La vuelta a Europa en 80 copas

Habrá que tomarse el asunto con mucha moderación o, como hiciera el historiador Fernand Braudel cuando resiguió la aventura de la destilación en Europa con su estudio Bebidas y Excitantes, ponerse un pretexto científico. Pero si la Unión Europea ha de suponer un acercamiento a las costumbres de nuestros vecinos continentales, no podrá soslayar un hábito tan querido y significativo en la historia cultural de cualquier pueblo como el de compartir un trago de su licor favorito.

Ahora bien, quien indague con afán completista puede cogerse una cogorza de órdago. Porque la riqueza de soluciones, de variedades regionales, de materiales y alambicamientos que componen esta historia no cabría en la licorera más espaciosa.

Si Francia le parecía a De Gaulle un país difícil de gobernar habida cuenta de la enorme variedad de quesos distintos que producía, tuvo suerte de no reparar en los caldos. La ronda podría empezar con ese aperitivo ubicuo, aunque originario de Provenza, llamado Pastis, una especie de anisado muy aromático que se diluye con agua en las largas sobremesas del cafè o mientras se espera el apetito. En Normandía habrá que darse un lingotazo de Calvados, el aguardiente de las ricas manzanas ácidas que cubren las brumosas campiñas del noroeste. Y sería insensato no regalarse con un poco de licor de Cassis, el suave jarabe de arándanos que se mezcla con agua o Champán. Aunque, claro está, si hablamos de espirituosos galos, la vista está siempre fijada en los Cognac y Armanhac, los licores reyes de la gastronomía mundial.

Al otro lado del canal, Inglaterra es la más fina elaboradora de Ginebras, con consentimiento de Holanda. Pero las Islas Británicas son conocidas en el mundo entero por la excelencia de sus Whiskies de pura malta, destilados con las purísimas aguas de Escocia.
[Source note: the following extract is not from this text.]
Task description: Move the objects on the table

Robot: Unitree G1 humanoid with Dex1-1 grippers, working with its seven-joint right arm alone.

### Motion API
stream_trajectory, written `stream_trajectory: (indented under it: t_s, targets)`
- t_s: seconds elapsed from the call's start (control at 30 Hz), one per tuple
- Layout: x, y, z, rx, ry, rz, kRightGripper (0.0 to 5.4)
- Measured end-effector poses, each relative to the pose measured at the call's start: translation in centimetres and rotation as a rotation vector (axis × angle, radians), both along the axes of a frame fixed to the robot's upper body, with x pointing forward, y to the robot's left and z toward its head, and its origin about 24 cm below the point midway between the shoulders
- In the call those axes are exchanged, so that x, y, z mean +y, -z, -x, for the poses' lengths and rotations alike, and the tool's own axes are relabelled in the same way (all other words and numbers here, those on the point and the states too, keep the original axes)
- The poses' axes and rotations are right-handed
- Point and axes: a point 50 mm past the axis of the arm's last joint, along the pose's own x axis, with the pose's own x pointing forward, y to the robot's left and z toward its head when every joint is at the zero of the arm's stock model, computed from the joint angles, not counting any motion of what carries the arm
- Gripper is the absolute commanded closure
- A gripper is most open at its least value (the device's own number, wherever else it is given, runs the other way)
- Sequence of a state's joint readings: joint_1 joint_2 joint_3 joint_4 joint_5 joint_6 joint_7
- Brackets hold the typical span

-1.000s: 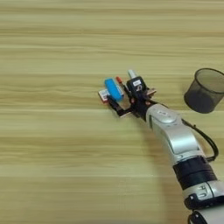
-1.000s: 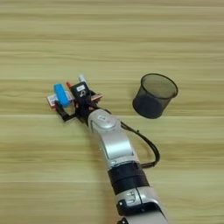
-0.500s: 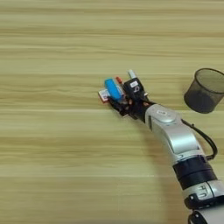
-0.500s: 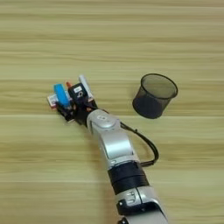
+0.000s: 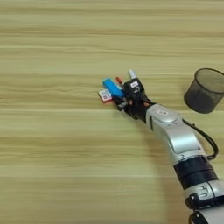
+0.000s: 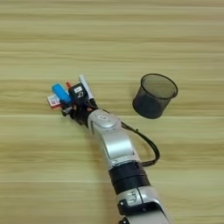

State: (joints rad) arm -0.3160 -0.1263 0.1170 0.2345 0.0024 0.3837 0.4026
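Reaching in from the bottom right, the silver forearm (image 6: pixel 113 146) stretches across the wooden table (image 5: pixel 52 166) to a small cluster of things near the middle. The gripper (image 6: pixel 72 103) sits right against that cluster, its black body covering part of it, and whether its fingers are spread or closed on anything cannot be told. The blue block (image 5: pixel 113 88) lies slanted just left of the gripper, with the red-and-white card (image 5: pixel 104 95) touching its lower left end. A thin red-capped pen (image 5: pixel 119 80) pokes out just above the block, and the white marker (image 6: pixel 83 82) slants up and away from the top of the gripper. The black mesh cup (image 6: pixel 155 95) stands upright well apart to the right
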Motion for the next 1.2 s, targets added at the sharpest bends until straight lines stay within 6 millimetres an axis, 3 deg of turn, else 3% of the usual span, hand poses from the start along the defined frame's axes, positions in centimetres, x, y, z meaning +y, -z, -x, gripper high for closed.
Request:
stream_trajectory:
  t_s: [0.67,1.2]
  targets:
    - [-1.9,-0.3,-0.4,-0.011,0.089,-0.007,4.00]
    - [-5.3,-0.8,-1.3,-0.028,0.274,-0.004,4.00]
Una injusticia según los irlandeses, que se atribuyen el invento y oponen que sus marcas nada tienen que envidiar a las de sus parientes gaèlicos.
Tales disputas se reproducen en el confín este del continente. Porque si bien el Vodka va asociado a Rusia de forma irrevocable, Finlandia se jacta de fabricar un producto superior y, muy especialmente, los polacos lo considera original de su tierra y sus destilerías las mejores de la especie.

Algo más al Sur, la bondad de la cerveza checa ha dejado poco espacio a otros alcoholes. Pero el perfumado Becherovka, con regusto a canela y hierbas no falta en ninguna despensa bohemia. Y en los Balcanes, el Marraschino, un fermento de cerezas, ha hecho fama mundial por su adecuación a muchos cócteles. Es la versión dulce de la mucho más contundente Rakija, que a partir de ciruelas inunda con sus vahos etílicos todos los dominios de lo que fuera el Imperio Otomano. ¿Todos? No exactamente, porque los griegos encuentran buenas todas las horas para servirse un dedal de Ouzo, el anís específico de los helenos.

Y aunque a estas alturas la vista ya vaya nublada, los cordiales y digestivos italianos exigen su cuota: Limoncello en Sicilia, Vermut en el Piamonte o Amaretto en Lombardía, entre tantos otros. Será la antesala perfecta para acabar con una de las bebidas más míticas y prohibidas de nuestra historia común: la Absenta, el destilado alucinógeno de ajenjo, que enorgullece a los suizos, pero que se enquistó por doquier, con particular pujanza en Moravia o Francia.